**EXERCISE**:
Using the data that follows, return exactly the lines from the one that contains "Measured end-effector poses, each" through the one that contains "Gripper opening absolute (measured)", ends included.

**DATASET EXTRACT**:
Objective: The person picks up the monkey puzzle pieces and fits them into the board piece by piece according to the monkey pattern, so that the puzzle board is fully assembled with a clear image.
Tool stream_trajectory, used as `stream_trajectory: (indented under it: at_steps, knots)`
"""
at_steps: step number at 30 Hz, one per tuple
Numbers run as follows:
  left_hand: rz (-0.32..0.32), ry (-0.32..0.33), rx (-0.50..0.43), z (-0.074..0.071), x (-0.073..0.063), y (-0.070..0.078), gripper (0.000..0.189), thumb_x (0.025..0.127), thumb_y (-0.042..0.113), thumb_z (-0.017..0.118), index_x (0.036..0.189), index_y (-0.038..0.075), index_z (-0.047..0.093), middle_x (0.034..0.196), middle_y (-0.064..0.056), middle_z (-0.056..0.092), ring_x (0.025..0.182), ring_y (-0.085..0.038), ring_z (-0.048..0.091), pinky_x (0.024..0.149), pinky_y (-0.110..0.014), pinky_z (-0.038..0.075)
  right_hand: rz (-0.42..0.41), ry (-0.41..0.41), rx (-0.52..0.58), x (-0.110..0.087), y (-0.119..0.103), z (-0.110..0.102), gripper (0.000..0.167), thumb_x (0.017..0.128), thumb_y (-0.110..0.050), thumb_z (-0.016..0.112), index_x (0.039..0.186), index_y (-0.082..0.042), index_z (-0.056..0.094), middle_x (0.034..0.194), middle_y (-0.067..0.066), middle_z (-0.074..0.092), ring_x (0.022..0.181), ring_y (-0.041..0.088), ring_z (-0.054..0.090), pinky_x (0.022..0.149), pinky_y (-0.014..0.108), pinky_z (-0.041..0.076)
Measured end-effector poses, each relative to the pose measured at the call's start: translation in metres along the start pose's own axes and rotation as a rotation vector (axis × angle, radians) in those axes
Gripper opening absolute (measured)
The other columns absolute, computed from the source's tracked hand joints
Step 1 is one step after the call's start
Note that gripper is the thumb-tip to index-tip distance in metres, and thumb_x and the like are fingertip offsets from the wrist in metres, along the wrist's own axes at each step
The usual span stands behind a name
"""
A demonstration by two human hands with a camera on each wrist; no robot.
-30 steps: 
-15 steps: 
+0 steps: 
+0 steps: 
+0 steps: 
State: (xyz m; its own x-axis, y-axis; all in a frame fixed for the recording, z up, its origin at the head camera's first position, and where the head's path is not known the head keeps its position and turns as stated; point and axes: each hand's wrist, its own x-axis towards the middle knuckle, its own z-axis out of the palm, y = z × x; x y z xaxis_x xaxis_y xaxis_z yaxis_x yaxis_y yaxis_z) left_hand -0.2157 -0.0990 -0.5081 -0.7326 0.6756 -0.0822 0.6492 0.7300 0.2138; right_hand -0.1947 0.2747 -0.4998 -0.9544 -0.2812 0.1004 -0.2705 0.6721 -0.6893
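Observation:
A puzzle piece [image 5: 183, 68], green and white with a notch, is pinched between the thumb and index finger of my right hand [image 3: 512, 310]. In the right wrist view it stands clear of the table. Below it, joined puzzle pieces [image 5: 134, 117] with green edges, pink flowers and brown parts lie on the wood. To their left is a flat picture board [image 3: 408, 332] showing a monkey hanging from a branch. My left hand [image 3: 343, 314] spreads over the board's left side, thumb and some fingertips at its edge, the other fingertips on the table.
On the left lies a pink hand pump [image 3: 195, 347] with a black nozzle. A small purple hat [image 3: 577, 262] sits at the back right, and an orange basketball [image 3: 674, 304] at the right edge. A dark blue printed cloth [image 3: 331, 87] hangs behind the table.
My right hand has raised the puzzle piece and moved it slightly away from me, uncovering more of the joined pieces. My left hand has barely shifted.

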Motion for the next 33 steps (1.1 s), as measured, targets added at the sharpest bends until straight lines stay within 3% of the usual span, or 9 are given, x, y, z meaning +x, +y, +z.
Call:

**EXERCISE OUTPUT**:
Measured end-effector poses, each relative to the pose measured at the call's start: translation in metres along the start pose's own axes and rotation as a rotation vector (axis × angle, radians) in those axes
Gripper opening absolute (measured)

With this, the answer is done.